Talk:Triakis icosahedron

From Wikipedia, the free encyclopedia

A triakis icosahedron is a catalan solid, the dual polyhedron to the truncated icosahedron. ... This is the first stellation of the icosahedron ...

It can't be both. A Catalan, being the dual of a convex solid, is convex; a stellation is not. Each consists of 60 obtuse isosceles triangles, but in the Catalan they lie on 60 distinct planes (being dual to 60 distinct points), while in the stellation they are all on the twenty planes of the icosahedron (that's the nature of a stellation). —Anton Sherwood 06:53, 12 January 2006 (UTC)

You're right, there is a difference!
They're the same topology, but different geometric coordinates. However the name triakis icosahedron would still seem to apply to both, since both have an icosahedron with faces replaced by short tetrahedron pyramids.
I verified that Wenninger calls it by this name in his book, Polyhedron Models.
Obviously this difference needs to be noted in the article, but both sources should remain. Tom Ruen 07:27, 12 January 2006 (UTC)
Wenninger also uses the name Triakisicosahedron (one word) for the Catalan in Dual Models!
How about this: "The name triakis icosahedron has been applied to two different polyhedra whose surfaces each consist of 60 obtuse isosceles triangles. Its more usual meaning is a Catalan solid, bla bla bla. The same name has also been applied (e.g. by Magnus Wenninger) to the first stellation of the regular icosahedron ..."
Anton Sherwood 07:52, 12 January 2006 (UTC)
I'm content with that - when in doubt, state the facts as known!
Interestingly, I just noticed my (quick&dirty) program generates dual polyhedron by connecting dual vertices at face centers and this can cause concave faces on nonregular polyhedra, and in this case "my" face-centered dual of the truncated dodecahedron looks like the First stellation of icosahedron!
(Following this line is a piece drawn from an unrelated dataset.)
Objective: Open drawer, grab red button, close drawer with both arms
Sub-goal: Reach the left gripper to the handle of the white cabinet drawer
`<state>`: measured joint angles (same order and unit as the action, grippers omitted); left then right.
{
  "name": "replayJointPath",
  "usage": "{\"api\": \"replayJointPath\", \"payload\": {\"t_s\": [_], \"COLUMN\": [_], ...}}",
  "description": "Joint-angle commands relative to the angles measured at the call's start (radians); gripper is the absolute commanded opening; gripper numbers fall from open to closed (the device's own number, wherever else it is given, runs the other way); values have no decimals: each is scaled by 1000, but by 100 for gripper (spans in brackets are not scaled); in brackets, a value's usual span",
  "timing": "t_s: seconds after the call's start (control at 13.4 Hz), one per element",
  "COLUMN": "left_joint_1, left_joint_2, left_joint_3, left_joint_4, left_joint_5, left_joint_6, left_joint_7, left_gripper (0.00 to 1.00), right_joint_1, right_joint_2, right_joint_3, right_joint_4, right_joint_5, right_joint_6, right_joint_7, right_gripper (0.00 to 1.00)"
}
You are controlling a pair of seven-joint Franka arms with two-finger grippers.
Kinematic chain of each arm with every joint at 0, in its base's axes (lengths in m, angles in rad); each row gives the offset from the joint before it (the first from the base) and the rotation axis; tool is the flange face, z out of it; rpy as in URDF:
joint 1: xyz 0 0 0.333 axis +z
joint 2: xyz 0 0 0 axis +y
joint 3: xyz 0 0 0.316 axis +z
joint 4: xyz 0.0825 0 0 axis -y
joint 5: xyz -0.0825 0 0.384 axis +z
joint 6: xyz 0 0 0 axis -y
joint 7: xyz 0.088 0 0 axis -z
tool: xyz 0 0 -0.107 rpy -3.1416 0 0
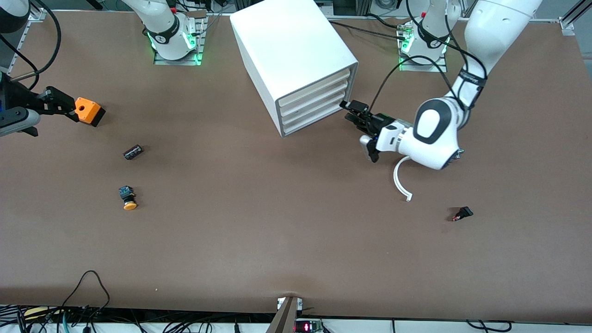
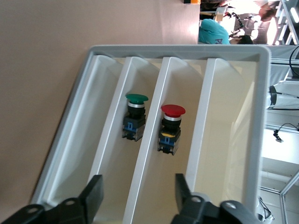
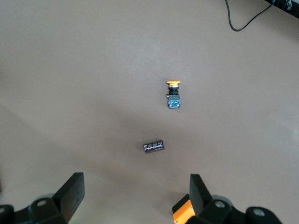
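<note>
Small black part (image 1: 463,213): lies on the counter (image 1: 296,249) nearest the camera, unused.
Left pincer (image 1: 348,111): at the drawer (image 1: 314,104) front, fingers apart around its edge, probably to pull it.
Button (image 2: 171,128): red cap, lying inside the drawer.
Right pincer (image 3: 135,196): waits, fingers apart, beside orange cube (image 1: 89,111).

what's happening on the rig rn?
Left end effector is at the front of the white cabinet, fingers either side of a drawer edge. Its wrist view shows a red button and a green button in neighbouring drawers. Right end effector waits, open, beside the orange cube.
</note>
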<state>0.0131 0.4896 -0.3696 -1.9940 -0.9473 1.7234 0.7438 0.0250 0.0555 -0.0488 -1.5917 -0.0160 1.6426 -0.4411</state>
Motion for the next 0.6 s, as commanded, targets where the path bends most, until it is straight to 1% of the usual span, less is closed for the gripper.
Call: {"api": "replayJointPath", "payload": {"t_s": [0.0, 0.07, 0.22, 0.52], "left_joint_1": [7, 5, -4, -10], "left_joint_2": [85, 108, 116, 167], "left_joint_3": [-46, -48, -54, -81], "left_joint_4": [1, 1, -2, -6], "left_joint_5": [-31, -37, -63, -137], "left_joint_6": [31, 35, 22, -4], "left_joint_7": [78, 107, 115, 106], "left_gripper": [58, 56, 52, 49], "right_joint_1": [1, 3, 1, 1], "right_joint_2": [1, 0, 1, 1], "right_joint_3": [9, 7, 7, 7], "right_joint_4": [13, 13, 13, 13], "right_joint_5": [-13, -13, -13, -15], "right_joint_6": [-7, -6, -4, -9], "right_joint_7": [-2, -2, -2, -2], "right_gripper": [100, 100, 100, 100]}}
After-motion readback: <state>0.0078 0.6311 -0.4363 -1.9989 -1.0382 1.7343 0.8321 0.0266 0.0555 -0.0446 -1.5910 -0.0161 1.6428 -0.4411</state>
SO it is due to different (possible) definitions of dual geometry, even if the formal one is defined to make the duals convex.
Worse for me, my definition can cause nonplanar faces if not triangles!
With a bit more (unavailable) time I could confirm my guess that the vertices of the First stellation of icosahedron match the face centers of a truncated dodecahedron!
Tom Ruen 08:05, 12 January 2006 (UTC)
Okay probably different vertices anyway.
ALSO interesting. A Triakis octahedron is topologically identical to the Stellated octahedron BUT a polyhedron generated with verices as the face-centers of a regular Truncated cube are a bit too short to match vertices of the Stellated octahedron.
Tom Ruen 08:16, 12 January 2006 (UTC)

... A BIT CRAZY, but I added 3 related stellations with images. The "interpretation" is a little messy. Both Stellations and nonconvex uniform polyhedra have different interpretations of their surfaces. The "pure" approach introduces no new vertices on the intersections, while a "physical" model" approach computes the actual intersections and only shows the external surfaces. So the "external intersected surfaces" are topologically related.

This difference is similar to star polygons. For example, a "pure" pentagram has 5 vertices and is self-intersecting, while its "surface" can be considered a concave decagon polygon by computing vertices at the intersections and removing the interior edges.

A great dodecahedron is NOT a Triakis icosahedron, but its intersected surface IS! Tom Ruen 09:57, 12 January 2006 (UTC)